Lower high established off of 35,500 which points to a potential lower low (26K?) BUT 30K has YET to break decisively. Instead of REACTING to old information, we anticipate scenarios and then WAIT for the market to prove one. In this case, it would be a higher low off of the 30K area and new swing trade buy signal.
I don't marry opinions and instead stay flexible. I recognize that the recent broader structure still favors bearish follow through, but at the same time, I do not lose sight of the fact that 30K is a large magnitude HIGHER LOW relative to the bigger picture. The original break of 30K followed by a swift bullish reversal (pin bar) proves that there is buying activity around the 30K AREA. Those who are calling for a bear market are TOO EARLY and face a high degree of risk on the short side.
The BULLISH scenario: IF a higher low develops around the 30 to 31K area AND the high of the current candle (once closed) is taken out, that would qualify as a new long signal. Risk can be defined from 28.5K while reward potential is still around high 30's or low 40's. IF 35.5K is taken out in the next leg higher, that would signal a change in structure to more bullish.
The BEARISH scenario: IF price closes and then takes out the current candle low or previous low, the 28.5K low is likely to be cleared and a move to the 26K support is still within reason. While this would be a lower low in terms of recent structure, it can serve as the next important inflection point and establish a Wave 4 bottom. This situation is most appropriate for day trade strategies if you are considering the short side which limits the degree of the large magnitude risk. If you are new you should not day trade.
All the information that you need to make actionable decisions is on your chart and contained within price action itself. It is not only about what you can see, but also what you can't see or what price is NOT doing.

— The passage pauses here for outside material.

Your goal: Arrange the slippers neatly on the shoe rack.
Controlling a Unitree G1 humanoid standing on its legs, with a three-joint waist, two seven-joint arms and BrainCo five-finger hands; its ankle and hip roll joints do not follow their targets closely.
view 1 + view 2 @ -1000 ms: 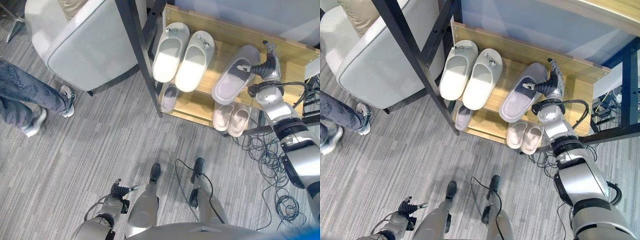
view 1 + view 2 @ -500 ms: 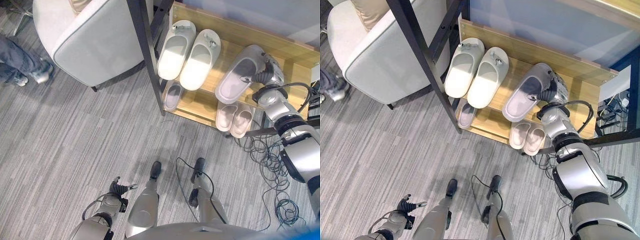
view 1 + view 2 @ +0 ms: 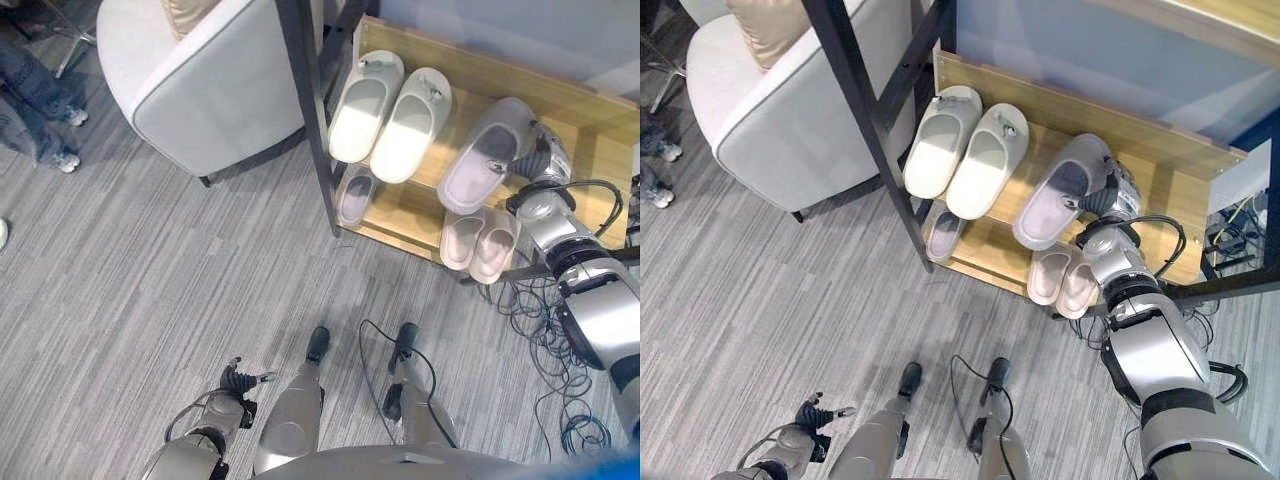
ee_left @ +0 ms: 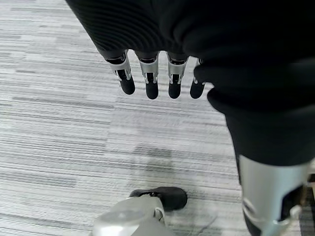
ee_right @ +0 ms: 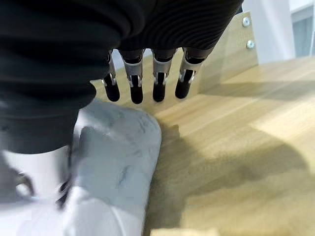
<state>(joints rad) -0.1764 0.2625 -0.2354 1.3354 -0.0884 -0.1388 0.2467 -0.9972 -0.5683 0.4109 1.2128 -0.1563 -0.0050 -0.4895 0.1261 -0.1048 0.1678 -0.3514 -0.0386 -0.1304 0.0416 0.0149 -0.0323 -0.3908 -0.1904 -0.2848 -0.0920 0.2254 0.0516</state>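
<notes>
Currently the placement step is in hand: the right hand [image 3: 1108, 192] sits at the toe of the grey slipper [image 3: 1060, 192] on the upper shelf [image 3: 1165, 215], fingers [image 5: 134, 82] straight above it, thumb alongside. The cream pair [image 3: 965, 155] lies at 9 o'clock. Next, nudge the slipper parallel. The left hand [image 4: 157, 81] hangs relaxed.

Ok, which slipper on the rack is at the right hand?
The grey slipper on the top shelf, alone beside the right hand; the cream pair sits further left.
</notes>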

If you are confused, it is because you most likely consume the same information as everyone else and have no clearly defined set of rules to filter price information with. More importantly, you need to recognize that the biggest obstacle in this game has nothing to do with interpreting charts, and everything to do with acknowledging the psychological incompatibility set forth by our own human nature.
Thank you for considering my analysis and perspective. I hope you find it helpful.